The FDD is meant to answer one question:
Is this system healthy enough for you to invest your time and money?

It does not tell the whole story, but it gives a structured foundation for due diligence.

What the FDD contains

The FDD has 23 required sections called Items. Some of the most important include:

Item 1 – The franchisor and its history

Gives the background of the company, its leadership, and how long it has operated.

Item 3 – Litigation

Shows lawsuits involving franchisees or customers. Repeated patterns of litigation may indicate deeper issues.

Item 5 and 6 – Initial fees and other fees

Explains:

  • Franchise fee
  • Royalties
  • Marketing fund contributions
  • Technology fees
  • Transfer or renewal fees

Item 7 – Estimated initial investment

Lists startup costs. Compare these numbers to what actual owners in similar markets say they spent.

Item 8 – Approved suppliers

Explains vendor restrictions and whether the franchisor earns rebates. This affects your ongoing costs.

Item 11 – Franchisor’s support

Outlines training, operations manuals, technology, and field support. Compare this section to franchisee feedback.

Item 19 – Financial performance representations

If provided, this section shows historical sales or earnings for a set of units. Study:

  • Sample size
  • Averages vs medians
  • Inclusion or exclusion of underperformers
  • Whether corporate stores are included

Item 19 is not a forecast, but it provides a baseline.

Item 20 – Outlets and turnover

Shows:

  • How many units opened
  • How many closed
  • Transfers
  • Multi-unit expansion

This tells you a lot about system health.

Item 21 – Financial statements

Lets you evaluate whether the franchisor has the financial strength to support franchisees.

How to read the FDD effectively

Treat the FDD as a map — then confirm every major point in discussions with current franchisees.

A practical approach is:

Step 1 – Scan Items 1–7

This gives you the basic economics.

Step 2 – Study Item 19 carefully

Note the underlying sample and any caveats.

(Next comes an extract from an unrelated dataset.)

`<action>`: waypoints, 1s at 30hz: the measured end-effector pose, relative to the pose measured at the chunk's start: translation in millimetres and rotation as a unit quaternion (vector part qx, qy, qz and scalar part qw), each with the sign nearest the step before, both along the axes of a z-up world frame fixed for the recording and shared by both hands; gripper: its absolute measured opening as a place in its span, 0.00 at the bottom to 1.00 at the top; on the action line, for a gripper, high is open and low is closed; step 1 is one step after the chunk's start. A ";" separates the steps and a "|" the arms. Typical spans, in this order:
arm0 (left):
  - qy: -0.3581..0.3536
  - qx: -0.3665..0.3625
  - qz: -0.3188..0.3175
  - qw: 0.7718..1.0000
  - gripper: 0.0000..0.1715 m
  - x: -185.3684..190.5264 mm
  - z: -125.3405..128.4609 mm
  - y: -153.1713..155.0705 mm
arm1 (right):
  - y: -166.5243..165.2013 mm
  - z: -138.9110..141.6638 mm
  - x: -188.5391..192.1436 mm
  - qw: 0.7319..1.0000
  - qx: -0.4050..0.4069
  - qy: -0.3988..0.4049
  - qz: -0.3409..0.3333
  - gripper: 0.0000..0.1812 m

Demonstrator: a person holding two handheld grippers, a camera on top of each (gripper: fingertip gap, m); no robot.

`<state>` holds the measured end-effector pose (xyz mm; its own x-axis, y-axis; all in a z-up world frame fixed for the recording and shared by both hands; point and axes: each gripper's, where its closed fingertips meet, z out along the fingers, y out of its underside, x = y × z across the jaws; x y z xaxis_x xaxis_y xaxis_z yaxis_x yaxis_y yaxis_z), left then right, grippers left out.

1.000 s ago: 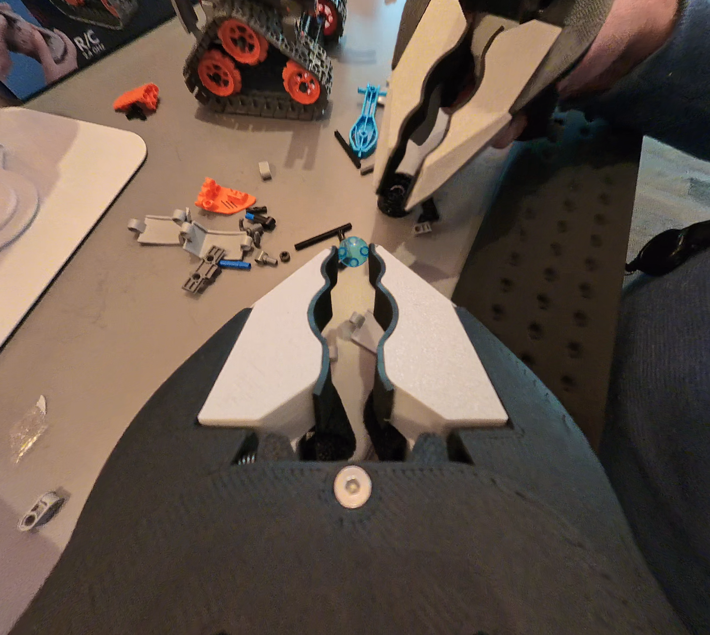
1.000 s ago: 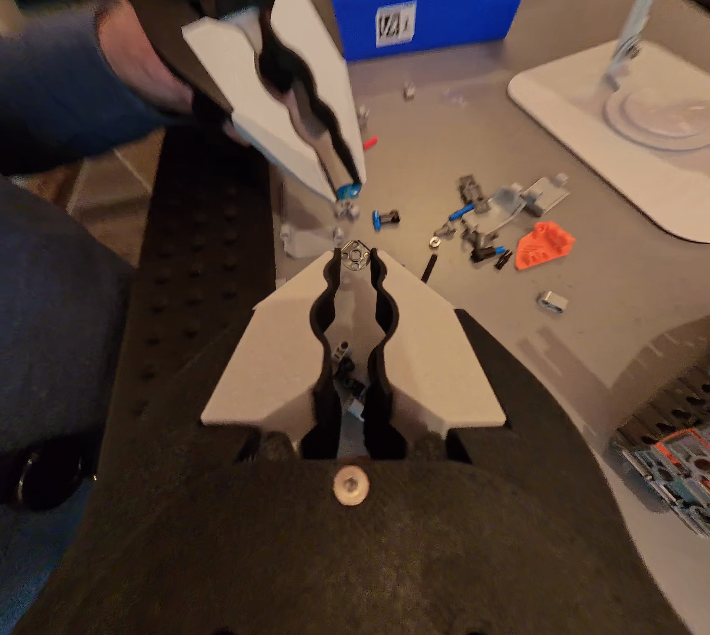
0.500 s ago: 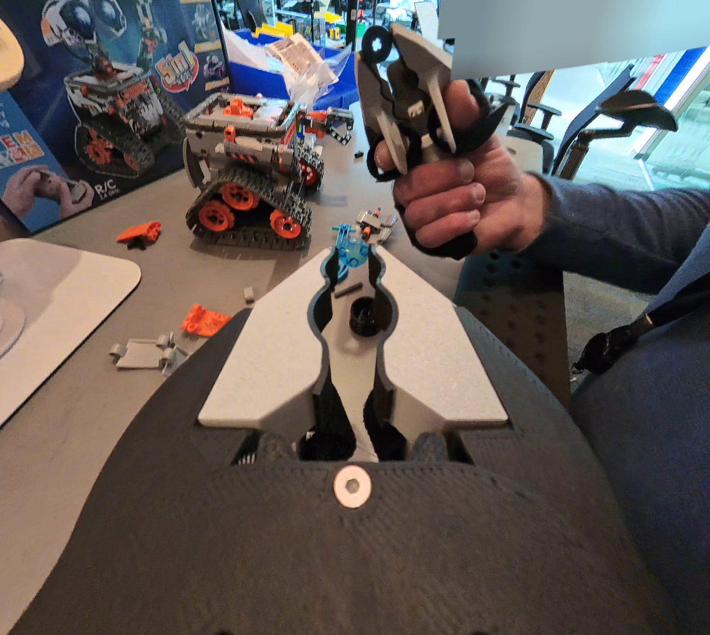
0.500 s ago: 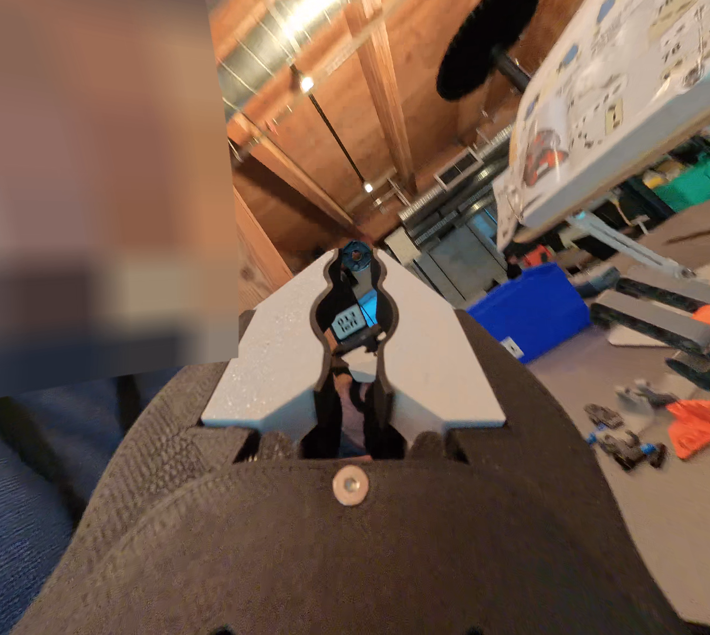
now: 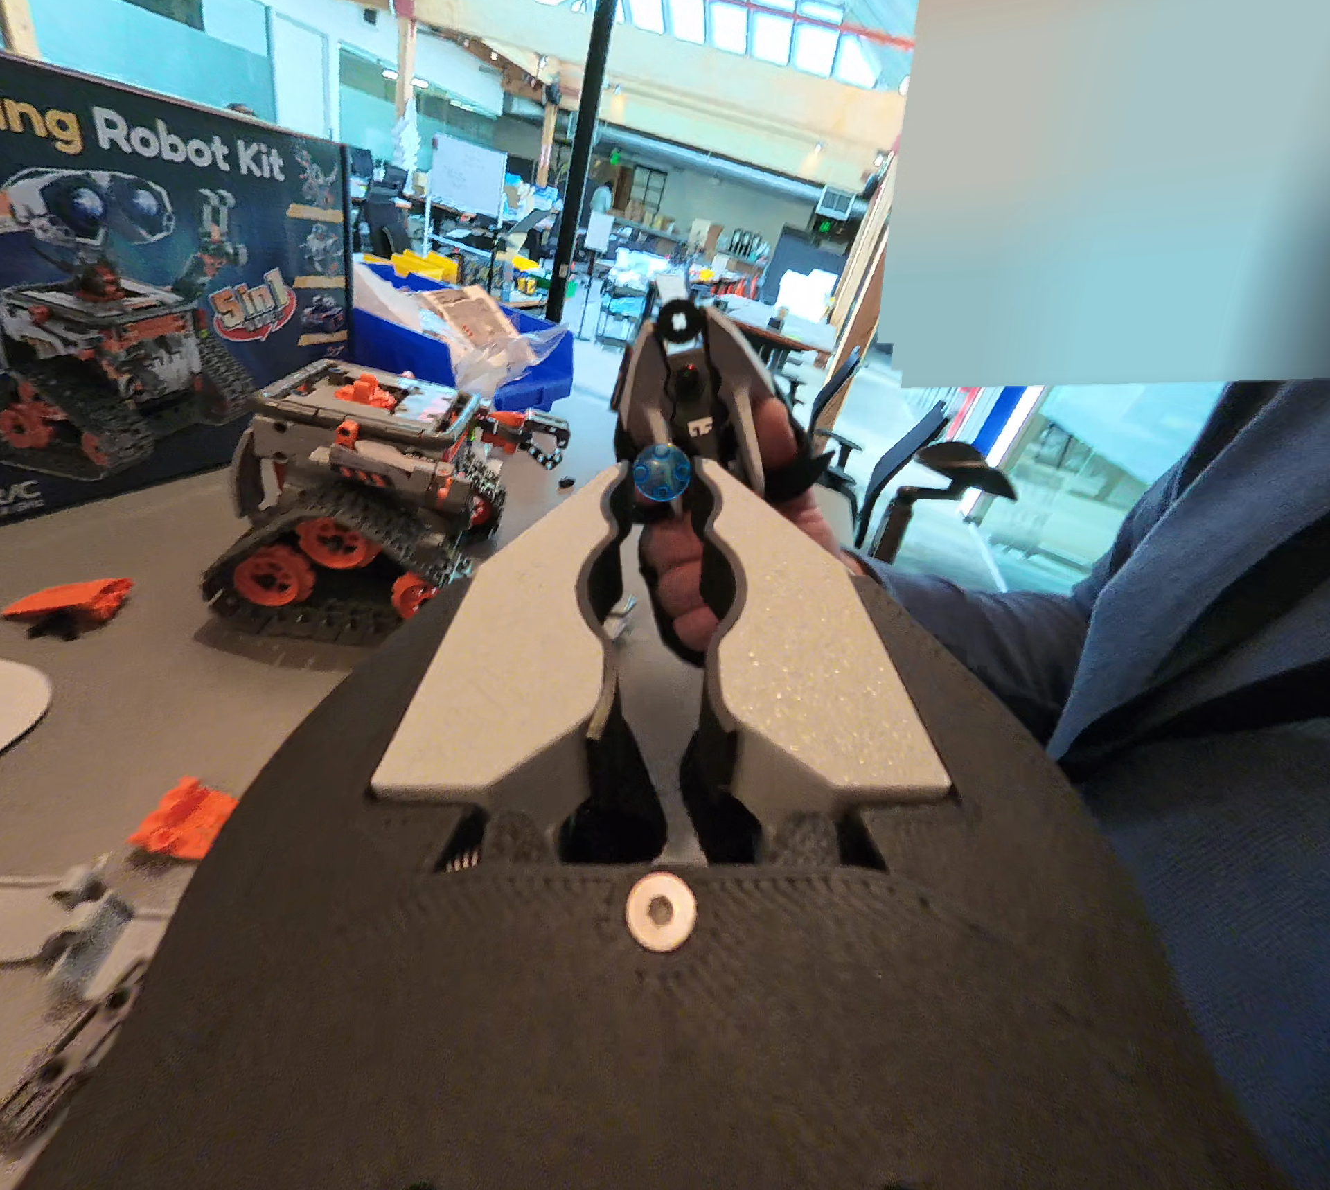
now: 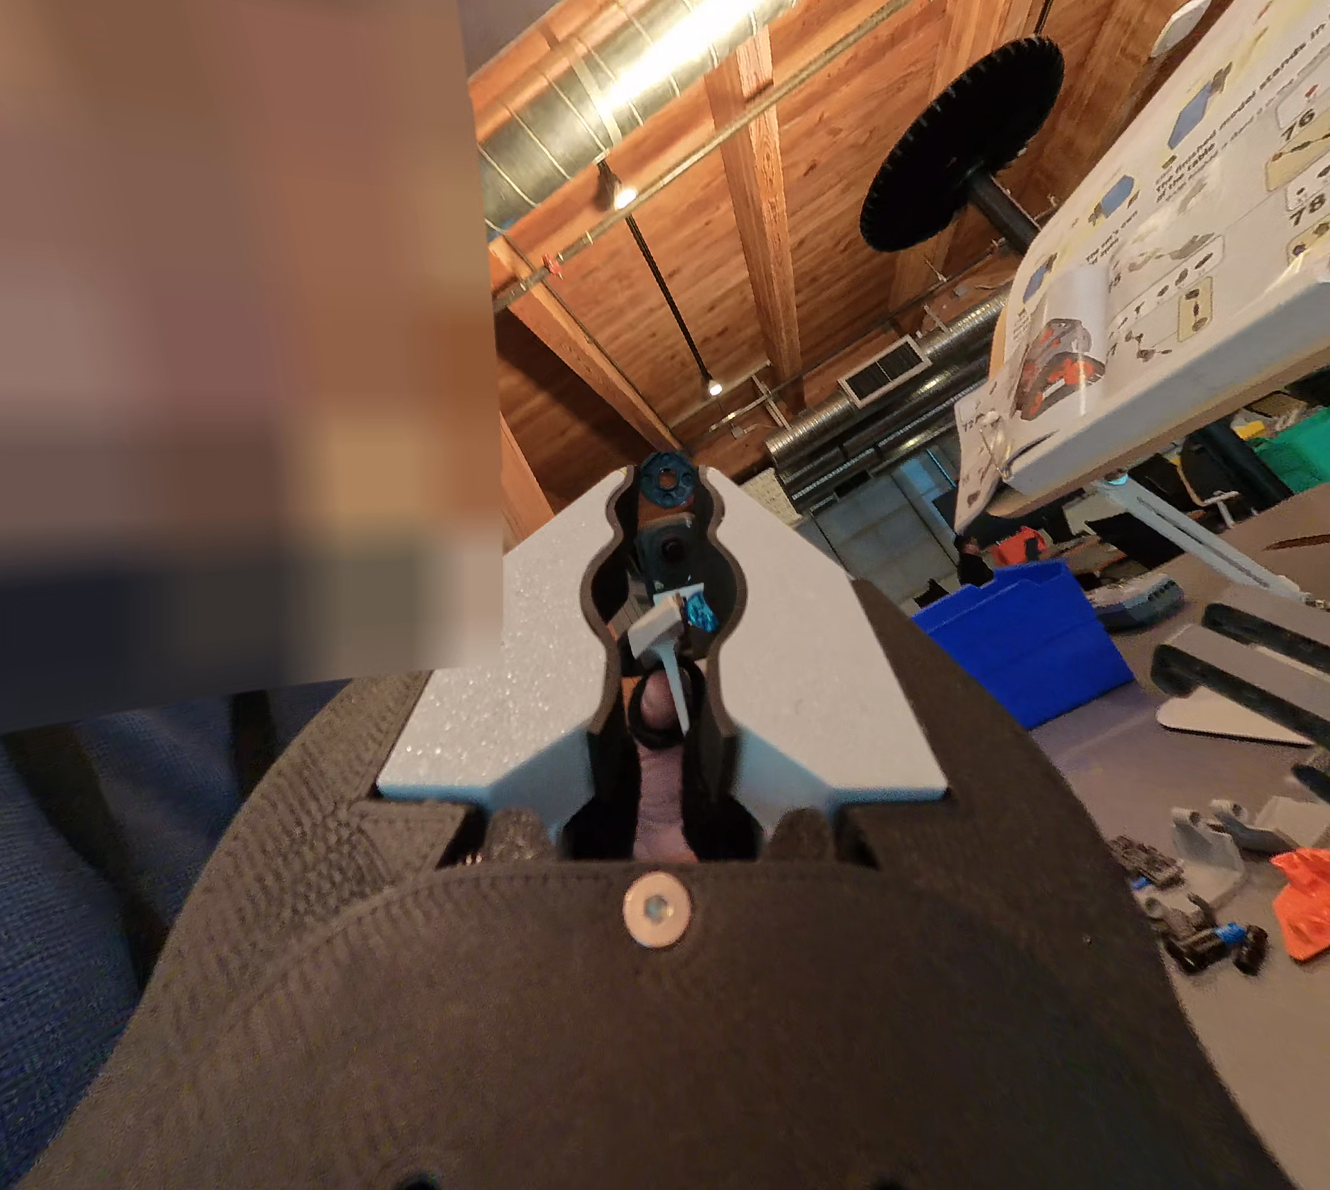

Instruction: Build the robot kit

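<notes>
My left gripper (image 5: 662,472) is shut on a small translucent blue round stud piece (image 5: 661,472) and holds it up above the table. My right gripper (image 6: 668,480) is shut on a small black round hub piece (image 6: 668,480) and points upward. The two grippers face each other at close range: the right gripper (image 5: 680,324) shows in the left wrist view with the black piece (image 5: 680,321) at its tips, held by a hand (image 5: 684,572). The left gripper's tips and the blue piece (image 6: 699,612) show between my right fingers.
A tracked toy robot with orange wheels (image 5: 360,493) stands on the grey table (image 5: 129,666), before a printed kit box (image 5: 144,292) and a blue bin (image 5: 460,342). Orange and grey loose parts (image 5: 180,817) lie at left. An instruction booklet on a stand (image 6: 1166,263) is at right.
Both grippers lifted off the table with their pieces and tilted up. They turned toward each other and came closer, tips nearly in line.
</notes>
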<state>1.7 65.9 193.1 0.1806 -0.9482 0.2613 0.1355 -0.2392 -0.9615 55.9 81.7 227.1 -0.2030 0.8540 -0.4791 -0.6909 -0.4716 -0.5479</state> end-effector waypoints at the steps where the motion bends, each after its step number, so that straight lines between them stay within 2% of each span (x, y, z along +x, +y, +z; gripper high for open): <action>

Step 3 – Review Items 20 and 21

These tell you whether the system is stable and well resourced.

Step 4 – Compare the document to reality

Talk to 5 to 7 franchisees and ask whether the FDD aligns with their experience.

Step 5 – Ask a franchise attorney to review top risks

They will spot obligations that are easy to miss.

Takeaway

The FDD will not tell you whether a franchise is right for you, but it gives you the facts you need to judge system quality. When combined with conversations with franchisees and your own financial modeling, it becomes a powerful tool for making a confident decision.